D. : Le cerveau termine de se construire vers l’âge de 25 ans, il faudrait pouvoir retarder au maximum la prise de produit qui pourrait altérer sa construction définitive.

L’information sur les situations de travail qui ne sont pas acceptables devrait être transmise aux jeunes par les Services de Santé au Travail, car ils entrent dans la vie active et n’ont pas forcément connaissance de ce qui est acceptable et de ce qui ne l’est pas. Toutes les semaines j’effectue une consultation d’addictologie ouverte, chaque centre peut y inscrire un jeune dans une situation dite « à problème ».
Il faut questionner le consommateur et lui demander « Quand tu consommes qu’y trouves-tu ? ». Dès lors que la réponse fait état de quelque chose de positif « Je me sens mieux », « Ça me fait du bien », « C’est super » nous devons être alertés.
Notre objectif en Santé Travail par rapport aux jeunes c’est qu’ils soient dans le meilleur état de santé possible pour partir en retraite, c’est quelque chose qui doit être traité dès le début d’une carrière professionnelle.

 

L’éducation au bien-être fait peur, parce qu’elle sous-entend qu’un jeune puisse aller mal… 
En France, on parle énormément d’écologie pour la planète, mais la formation à la recherche du mieux-être par des méthodes « écologiques », elle, n’est pas développée. On doit passer par l’écoute de ce qui peut être ressenti dans le mal-être, on devrait pouvoir éduquer et accompagner les jeunes à aller vers le meilleur pour eux en passant par des activités de bien-être, de détente, de relaxation par exemple.

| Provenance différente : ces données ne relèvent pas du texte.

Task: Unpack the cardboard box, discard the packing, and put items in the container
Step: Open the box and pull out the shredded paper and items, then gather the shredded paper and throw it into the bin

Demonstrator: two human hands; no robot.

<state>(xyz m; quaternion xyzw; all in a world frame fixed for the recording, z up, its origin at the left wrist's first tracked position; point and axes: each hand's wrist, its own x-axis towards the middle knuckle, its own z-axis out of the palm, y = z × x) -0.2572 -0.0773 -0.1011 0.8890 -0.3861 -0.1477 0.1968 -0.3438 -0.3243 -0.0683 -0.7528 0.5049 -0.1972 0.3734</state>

D. : Ce qui est important avec les jeunes c’est de pouvoir être dans l’interaction et ne pas se contenter de leur présenter un « catalogue des risques », il n’y a pas de valise toute faite nous disposons d’une boîte à outils et nous devons adapter les outils à chaque cas particulier. La seule personne qui puisse amorcer une baisse de consommation demeure l’usager, il faut prendre le temps d’évaluer les différentes choses possibles à mettre en place. Il existe une multitude de possibilités et au plus il y en aura au plus ce sera bénéfique aux salariés, nous devons faire de la prévention individuelle et collective dans le but de proposer des actions adaptées au cas par cas. L’objectif est bien d’aller vers le mieux-être.